▶ PROBLEM TO SOLVE
Pictures in the records below must be left out. Return exactly the lines from the line with "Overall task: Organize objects" to the line with "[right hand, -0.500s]", both included.

----- GIVEN DATA -----

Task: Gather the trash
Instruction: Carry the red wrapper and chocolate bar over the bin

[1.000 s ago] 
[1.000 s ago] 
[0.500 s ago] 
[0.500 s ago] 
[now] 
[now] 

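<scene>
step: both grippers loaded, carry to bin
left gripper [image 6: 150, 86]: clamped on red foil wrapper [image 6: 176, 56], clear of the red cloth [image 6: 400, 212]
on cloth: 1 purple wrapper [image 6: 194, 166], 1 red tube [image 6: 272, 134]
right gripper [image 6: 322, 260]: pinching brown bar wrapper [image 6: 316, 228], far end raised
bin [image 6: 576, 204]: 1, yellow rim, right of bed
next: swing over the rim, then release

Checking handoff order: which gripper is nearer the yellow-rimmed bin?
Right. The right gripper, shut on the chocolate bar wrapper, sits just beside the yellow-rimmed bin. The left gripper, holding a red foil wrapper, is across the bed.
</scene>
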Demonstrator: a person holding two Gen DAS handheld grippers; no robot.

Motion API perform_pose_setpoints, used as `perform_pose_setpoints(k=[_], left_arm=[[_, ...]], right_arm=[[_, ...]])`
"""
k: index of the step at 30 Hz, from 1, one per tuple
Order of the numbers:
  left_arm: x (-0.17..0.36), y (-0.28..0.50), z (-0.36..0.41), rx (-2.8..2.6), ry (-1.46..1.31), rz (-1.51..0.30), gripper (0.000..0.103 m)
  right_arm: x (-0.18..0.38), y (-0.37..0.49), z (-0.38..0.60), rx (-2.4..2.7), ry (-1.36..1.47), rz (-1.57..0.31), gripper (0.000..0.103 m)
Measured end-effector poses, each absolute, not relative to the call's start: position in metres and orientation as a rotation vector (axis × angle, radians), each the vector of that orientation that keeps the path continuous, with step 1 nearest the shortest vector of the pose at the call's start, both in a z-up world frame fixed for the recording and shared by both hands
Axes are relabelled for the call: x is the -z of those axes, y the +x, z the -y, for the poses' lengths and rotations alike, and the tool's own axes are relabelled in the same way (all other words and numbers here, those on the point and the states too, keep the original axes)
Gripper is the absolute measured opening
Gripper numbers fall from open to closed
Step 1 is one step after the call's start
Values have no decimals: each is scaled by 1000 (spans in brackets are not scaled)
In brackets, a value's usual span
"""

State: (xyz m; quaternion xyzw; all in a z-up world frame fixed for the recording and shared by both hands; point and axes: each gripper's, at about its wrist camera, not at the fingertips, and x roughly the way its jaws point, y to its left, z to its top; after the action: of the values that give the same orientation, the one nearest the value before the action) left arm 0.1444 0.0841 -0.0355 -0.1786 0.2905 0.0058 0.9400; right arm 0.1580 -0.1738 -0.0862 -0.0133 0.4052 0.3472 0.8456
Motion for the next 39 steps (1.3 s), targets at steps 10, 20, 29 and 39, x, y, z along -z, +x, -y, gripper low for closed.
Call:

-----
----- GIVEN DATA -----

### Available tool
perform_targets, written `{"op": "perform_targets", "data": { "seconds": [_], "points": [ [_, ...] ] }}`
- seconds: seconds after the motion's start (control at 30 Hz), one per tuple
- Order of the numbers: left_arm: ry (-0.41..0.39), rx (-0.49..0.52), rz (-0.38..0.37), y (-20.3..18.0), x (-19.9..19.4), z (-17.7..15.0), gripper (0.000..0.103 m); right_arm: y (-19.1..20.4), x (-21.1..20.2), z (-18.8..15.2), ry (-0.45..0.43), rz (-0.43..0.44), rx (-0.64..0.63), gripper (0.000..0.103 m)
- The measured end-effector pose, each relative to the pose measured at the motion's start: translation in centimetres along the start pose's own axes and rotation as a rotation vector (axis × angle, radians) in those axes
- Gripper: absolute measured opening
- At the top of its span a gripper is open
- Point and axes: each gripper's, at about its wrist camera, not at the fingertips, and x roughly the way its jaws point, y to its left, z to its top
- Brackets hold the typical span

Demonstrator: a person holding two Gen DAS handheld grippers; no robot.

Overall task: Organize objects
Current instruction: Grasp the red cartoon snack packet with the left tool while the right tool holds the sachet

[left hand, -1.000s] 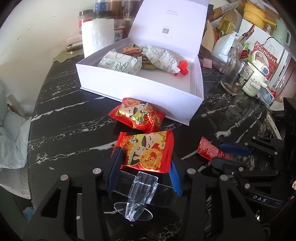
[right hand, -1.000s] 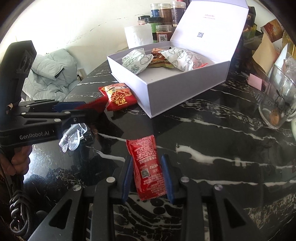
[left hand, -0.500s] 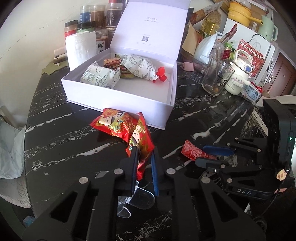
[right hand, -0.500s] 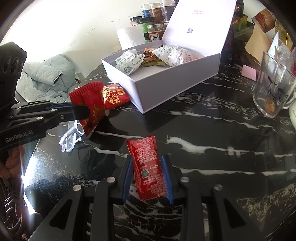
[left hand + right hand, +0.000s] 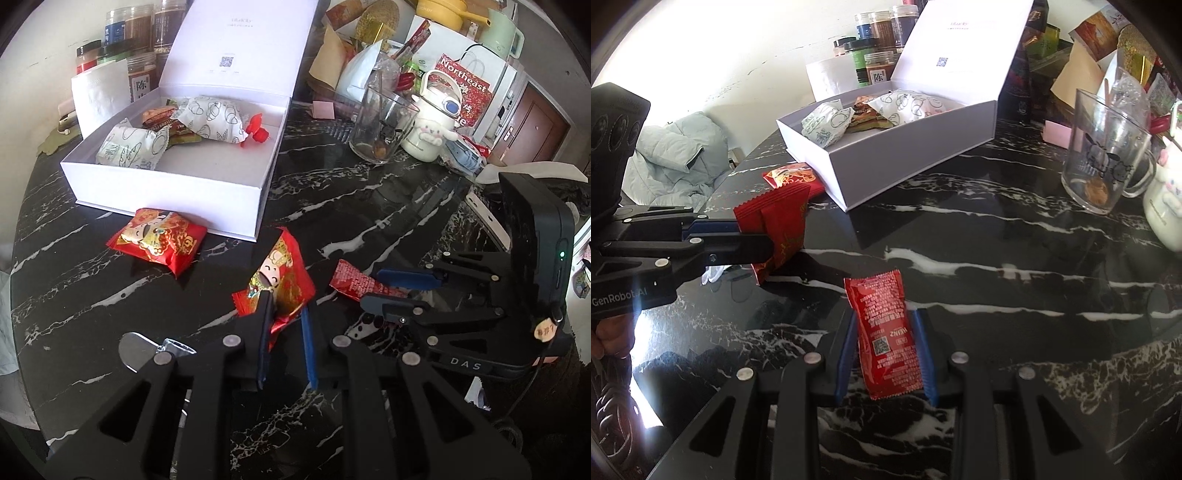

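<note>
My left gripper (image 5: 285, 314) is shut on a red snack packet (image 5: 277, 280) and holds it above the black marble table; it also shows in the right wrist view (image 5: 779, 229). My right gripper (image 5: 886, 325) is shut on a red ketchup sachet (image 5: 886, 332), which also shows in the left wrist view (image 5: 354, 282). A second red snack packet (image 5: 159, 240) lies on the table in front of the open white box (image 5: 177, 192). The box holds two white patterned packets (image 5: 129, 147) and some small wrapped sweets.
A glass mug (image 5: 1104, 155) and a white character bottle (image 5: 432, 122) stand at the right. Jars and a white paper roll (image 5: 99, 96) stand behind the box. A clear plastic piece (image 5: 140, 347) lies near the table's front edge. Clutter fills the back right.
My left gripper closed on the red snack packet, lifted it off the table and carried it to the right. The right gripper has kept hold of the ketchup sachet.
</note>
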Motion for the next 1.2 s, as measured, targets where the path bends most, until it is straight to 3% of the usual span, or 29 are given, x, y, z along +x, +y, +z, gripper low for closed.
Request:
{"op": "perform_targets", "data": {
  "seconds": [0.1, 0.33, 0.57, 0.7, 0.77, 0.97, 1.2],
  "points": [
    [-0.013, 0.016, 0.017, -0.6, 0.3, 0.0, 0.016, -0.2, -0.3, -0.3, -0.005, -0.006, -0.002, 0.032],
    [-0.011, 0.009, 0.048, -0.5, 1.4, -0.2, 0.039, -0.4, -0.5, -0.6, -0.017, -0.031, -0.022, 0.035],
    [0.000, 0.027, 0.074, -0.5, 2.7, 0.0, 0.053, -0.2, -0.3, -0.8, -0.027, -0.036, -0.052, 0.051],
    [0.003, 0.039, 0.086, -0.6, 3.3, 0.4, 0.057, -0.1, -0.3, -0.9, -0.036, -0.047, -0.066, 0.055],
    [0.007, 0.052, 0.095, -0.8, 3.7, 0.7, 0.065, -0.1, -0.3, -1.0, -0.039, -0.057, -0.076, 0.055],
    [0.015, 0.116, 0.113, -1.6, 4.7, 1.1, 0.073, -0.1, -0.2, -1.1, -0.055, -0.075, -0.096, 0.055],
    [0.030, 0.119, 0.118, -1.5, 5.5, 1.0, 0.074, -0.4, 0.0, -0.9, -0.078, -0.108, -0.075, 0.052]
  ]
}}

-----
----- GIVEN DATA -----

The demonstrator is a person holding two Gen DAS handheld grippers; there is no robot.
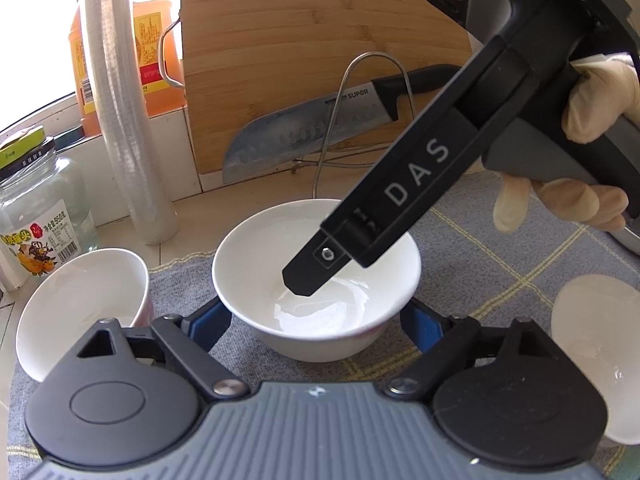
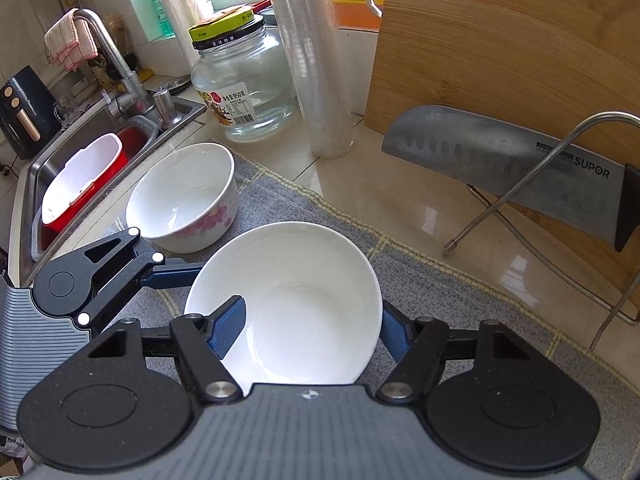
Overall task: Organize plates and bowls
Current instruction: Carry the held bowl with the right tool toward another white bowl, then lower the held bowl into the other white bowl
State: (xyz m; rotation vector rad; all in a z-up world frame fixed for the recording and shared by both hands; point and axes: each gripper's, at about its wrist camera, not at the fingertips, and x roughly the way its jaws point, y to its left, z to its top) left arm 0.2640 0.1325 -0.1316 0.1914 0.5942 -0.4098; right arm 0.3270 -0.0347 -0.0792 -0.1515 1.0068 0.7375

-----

▶ RESPONSE FOR THIS EXERCISE
Overall task: Organize objects
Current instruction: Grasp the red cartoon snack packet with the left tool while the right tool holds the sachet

[left hand, -1.000s] 
[right hand, -1.000s] 
[left hand, -0.500s] 
[right hand, -0.500s] 

Work on this exercise is now complete.